In 1989, she became a professor and researcher in the department of mechanical engineering at the Centro Nacional de Investigación y Desarrollo Tecnológico (CENIDET, the National Center for Research and Technological Development), in Cuernavaca. In 2014, CENIDET became part of the National Technological Institute of Mexico system.

She also served internationally in the American Society of Heating, Refrigerating and Air-Conditioning Engineers Technical Committee 4.5 on fenestration, the first Mexican to do so.
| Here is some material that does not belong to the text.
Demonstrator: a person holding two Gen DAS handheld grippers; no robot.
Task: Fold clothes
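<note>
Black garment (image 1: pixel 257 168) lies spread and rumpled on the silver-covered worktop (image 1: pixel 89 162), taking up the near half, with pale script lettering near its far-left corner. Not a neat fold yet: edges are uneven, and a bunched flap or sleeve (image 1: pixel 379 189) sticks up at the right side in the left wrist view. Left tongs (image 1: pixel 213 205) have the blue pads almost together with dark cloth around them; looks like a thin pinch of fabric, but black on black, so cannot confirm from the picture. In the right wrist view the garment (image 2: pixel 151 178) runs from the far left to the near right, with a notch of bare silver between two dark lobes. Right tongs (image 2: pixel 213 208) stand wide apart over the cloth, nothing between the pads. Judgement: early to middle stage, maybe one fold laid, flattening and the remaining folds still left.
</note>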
Álvarez received a national award for innovation in renewable energy from the Mexican Ministry of Energy. She was a member of the Mexican Academy of Sciences.

==Selected publications==
- Alvarez, G. (2004). "Thermal performance of an air solar collector with an absorber plate made of recyclable aluminum cans"
- Xamán, J. (2005). "Numerical study of heat transfer by laminar and turbulent natural convection in tall cavities of façade elements"
- Hinojosa, J.F. (2005). "Nusselt number for the natural convection and surface thermal radiation in a square tilted open cavity"
- Arce, J. (2009). "Experimental study for natural ventilation on a solar chimney"
- Hernández-Pérez, I. (2014). "Thermal performance of reflective materials applied to exterior building components—A review"

==Recognition==
Álvarez was given a national prize for renewable energy innovation by the Mexican Secretary of Energy. She was a member of the Mexican Academy of Sciences.